Exercise instructions: Each line from the one holding "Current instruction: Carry" through the final line of the data below is to be given again exactly, and no other line is to appear.

Data segment:
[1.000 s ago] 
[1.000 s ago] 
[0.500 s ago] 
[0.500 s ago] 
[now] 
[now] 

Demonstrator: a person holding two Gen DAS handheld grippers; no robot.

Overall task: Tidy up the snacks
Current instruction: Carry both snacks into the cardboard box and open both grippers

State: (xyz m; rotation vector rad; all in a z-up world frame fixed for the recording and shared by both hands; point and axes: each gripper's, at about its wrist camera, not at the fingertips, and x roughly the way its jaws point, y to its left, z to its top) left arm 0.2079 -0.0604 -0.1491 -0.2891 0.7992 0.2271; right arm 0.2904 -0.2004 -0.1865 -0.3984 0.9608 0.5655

The answer:
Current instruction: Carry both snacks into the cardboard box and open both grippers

State: (xyz m; rotation vector rad; all in a z-up world frame fixed for the recording and shared by both hands; point and axes: each gripper's, at about its wrist camera, not at the fingertips, and x roughly the way its jaws point, y to its left, z to its top) left arm 0.2079 -0.0604 -0.1491 -0.2891 0.7992 0.2271; right arm 0.2904 -0.2004 -0.1865 -0.3984 0.9608 0.5655

Nothing more remains to be done for this exercise.